Reply with one number, the count of lines below that contain the string "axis".

SUPPLIED DATA ->
-*-*-

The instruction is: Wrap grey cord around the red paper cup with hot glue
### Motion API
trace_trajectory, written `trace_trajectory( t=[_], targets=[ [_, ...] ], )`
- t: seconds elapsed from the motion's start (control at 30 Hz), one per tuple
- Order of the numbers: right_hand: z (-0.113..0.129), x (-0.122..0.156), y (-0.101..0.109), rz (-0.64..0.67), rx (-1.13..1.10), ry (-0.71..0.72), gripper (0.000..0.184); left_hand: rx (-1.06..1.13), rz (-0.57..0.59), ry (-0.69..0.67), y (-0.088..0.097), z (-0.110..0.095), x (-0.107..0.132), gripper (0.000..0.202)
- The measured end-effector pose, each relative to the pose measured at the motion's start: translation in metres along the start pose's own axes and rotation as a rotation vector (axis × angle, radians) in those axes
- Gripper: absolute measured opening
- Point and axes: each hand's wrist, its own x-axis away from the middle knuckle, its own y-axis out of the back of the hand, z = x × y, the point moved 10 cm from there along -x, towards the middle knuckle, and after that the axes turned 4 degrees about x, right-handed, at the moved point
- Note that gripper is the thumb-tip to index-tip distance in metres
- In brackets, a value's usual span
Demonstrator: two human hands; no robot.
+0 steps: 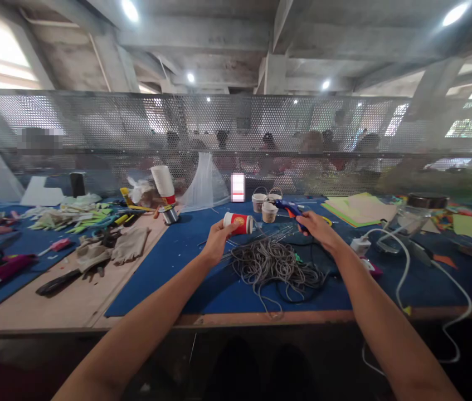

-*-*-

SOLUTION TO THIS PROBLEM ->
2